DESCRIPTION (provided by applicant): The goal of this proposal is to evaluate a new approach for nanotherapy of lymph node metastatic breast cancer. Imaging-capable nanodrugs, which distribute to tumors and the lymphatics will be designed to carry locked-nucleic acid (LNA) knockdown probes targeting microRNA-10b (miR-10b), known to mediate tumor invasion and migration of breast cancer cells and miR-21, implicated in tumor cell proliferation and survival. In our preliminary studies, we have demonstrated the feasibility of the proposed method. We have shown that treatment of invasive breast tumor cells with the miR-10b-targeted nanodrug results in an 88% downregulation of miRNA-10b with the application of just 1.5 nmoles/ml of LNA and abolishes the invasion and migration of the tumor cells. In vivo, we have obtained results suggesting that after intravenous delivery to tumor-bearing mice, a tumor-targeted version of the nanodrug leads to robust tumor uptake detectable by in vivo imaging and, importantly, results in elimination of bioluminescence imaging-detectable tumor cell metastasis from the primary tumor to lymph nodes. If treatment is initiated after the appearance of lymph node metastases, the nanodrug arrests the metastatic process. These earlier findings form the basis for the current application, in which we propose to extend these studies in order to mediate long-term prevention, arrest, and regression of metastases. This will be accomplished by concurrently targeting the pro-metastatic miR10b and the pro-proliferative and anti-apoptotic miR-21. Combination treatment with chemotherapy will also be explored. The delivery will be coupled with the concurrent non-invasive imaging of the delivery process.
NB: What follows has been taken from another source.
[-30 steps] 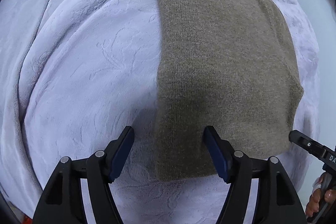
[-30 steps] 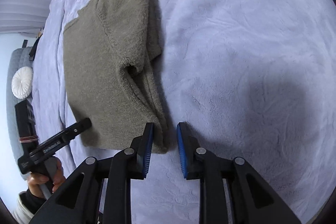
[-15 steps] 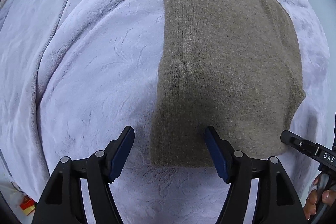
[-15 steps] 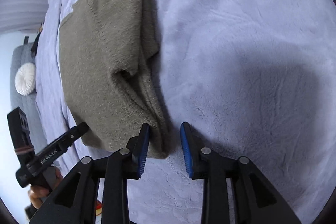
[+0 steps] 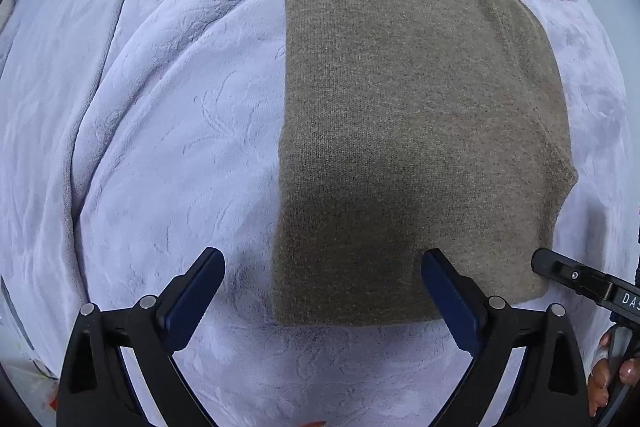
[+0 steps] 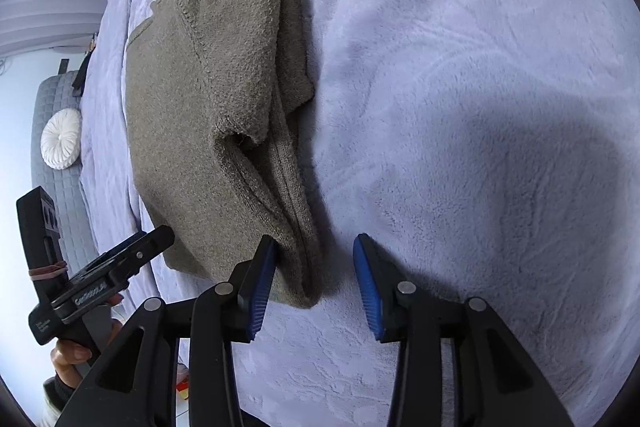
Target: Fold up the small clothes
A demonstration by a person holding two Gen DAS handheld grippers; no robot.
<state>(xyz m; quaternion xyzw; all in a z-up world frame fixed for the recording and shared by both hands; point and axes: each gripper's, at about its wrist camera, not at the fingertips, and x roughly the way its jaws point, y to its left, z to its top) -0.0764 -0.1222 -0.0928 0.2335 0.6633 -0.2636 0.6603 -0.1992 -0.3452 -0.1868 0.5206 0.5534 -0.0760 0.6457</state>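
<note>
Since the earlier frames, we are widening both sets of jaws: left gripper [image 5: 322, 287] and right gripper [image 6: 315, 281] are gripping nothing. We are judging the sweater [image 5: 416, 131] (mid-blanket [image 5: 168, 131]) folded lengthwise; a crosswise fold is remaining.

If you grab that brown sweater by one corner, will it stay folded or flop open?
Probably flop open: the sweater is soft knit, and its folded layers lie loose, gaping at the edge. It looks thick and fuzzy, so likely not slippery on the plush blanket.
</note>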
We will evaluate changes in metastatic burden and will compare our imaging conclusions to ex vivo studies. PUBLIC HEALTH RELEVANCE: A major focus of the breast cancer research and clinical community is on developing methods to effectively interfere with the disease after it has spread from the primary site. In the proposed research, we will utilize an imaging-capable nanodrug, which distributes to tumors and the lymphatics in vivo. The nanodrug will carry gene therapy, uniquely targeting the metastatic capabilities of tumor cells, through inhibiting specific small no-coding RNA molecules. We hope to be able to visualize the distribution of therapy in vivo by MRI and optical imaging and to successfully prevent and/or reverse the formation of metastases.
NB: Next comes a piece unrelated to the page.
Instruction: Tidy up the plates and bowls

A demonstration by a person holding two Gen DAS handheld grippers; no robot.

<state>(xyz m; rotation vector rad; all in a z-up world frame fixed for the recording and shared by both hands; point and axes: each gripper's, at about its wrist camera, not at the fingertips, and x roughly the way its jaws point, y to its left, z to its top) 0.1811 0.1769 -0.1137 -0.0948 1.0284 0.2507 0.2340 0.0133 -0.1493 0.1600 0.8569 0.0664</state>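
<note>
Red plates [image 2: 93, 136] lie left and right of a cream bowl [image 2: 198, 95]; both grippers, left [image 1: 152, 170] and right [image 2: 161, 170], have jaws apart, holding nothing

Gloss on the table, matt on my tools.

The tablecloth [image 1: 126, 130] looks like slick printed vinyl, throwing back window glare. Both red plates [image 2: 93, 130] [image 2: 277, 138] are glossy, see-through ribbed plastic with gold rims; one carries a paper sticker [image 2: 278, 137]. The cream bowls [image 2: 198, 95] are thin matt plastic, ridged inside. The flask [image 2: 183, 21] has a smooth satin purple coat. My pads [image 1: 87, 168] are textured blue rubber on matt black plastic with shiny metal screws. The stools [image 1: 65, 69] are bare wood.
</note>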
描述（由申请人提供）：该提案的目的是评估一种新的淋巴结转移性乳腺癌纳米疗法的方法。具有成像能力的纳米果，分布在肿瘤上，淋巴管的设计旨在携带靶向microRNA-10B（miR-10b）的锁定核酸（LNA）敲低探针，已知介导乳腺癌细胞和miR-21的肿瘤侵入和迁移，与肿瘤细胞增殖和存活有关。在我们的初步研究中，我们证明了该方法的可行性。我们已经表明，用miR-10b靶向的纳米果治疗浸润性乳腺肿瘤细胞会导致miRNA-10B下调88％，仅应用1.5 nmoles/ml的LNA，消除了肿瘤细胞的侵袭和迁移。在体内，我们获得了结果，表明在静脉内输送肿瘤小鼠后，纳米糖的肿瘤靶向版本会导致可通过体内成像检测到可观的肿瘤摄取，并且重要的是，重要的是，消除了从生物发光的可触发成像细胞转移的肿瘤中的肿瘤中的肿瘤中的肿瘤tumor tumormph lymph lymph lymph lymph lymph nodods。如果淋巴结转移出现后开始治疗，则纳米糖会阻止转移过程。这些早期的发现构成了当前应用的基础，我们建议在其中扩展这些研究，以调解长期预防，逮捕和回归转移。这将通过同时靶向促值miR10b以及促生殖和抗凋亡的miR-21来实现。还将探索与化学疗法的联合治疗。交付将与交付过程的并发非侵入性成像相结合。我们将评估转移负担的变化，并将我们的成像结论与离体研究进行比较。 公共卫生相关性：乳腺癌研究和临床界的主要重点是开发方法以有效地干扰该疾病后，该方法已从主要部位传播后。在拟议的研究中，我们将利用具有成像能力的纳米果，该纳米果会在体内分配给肿瘤和淋巴管。纳米果会通过抑制特定的小无编码RNA分子来携带基因疗法，以独特的靶向肿瘤细胞的转移能力。我们希望能够通过MRI和光学成像在体内可视化治疗的分布，并成功预防和/或逆转转移的形成。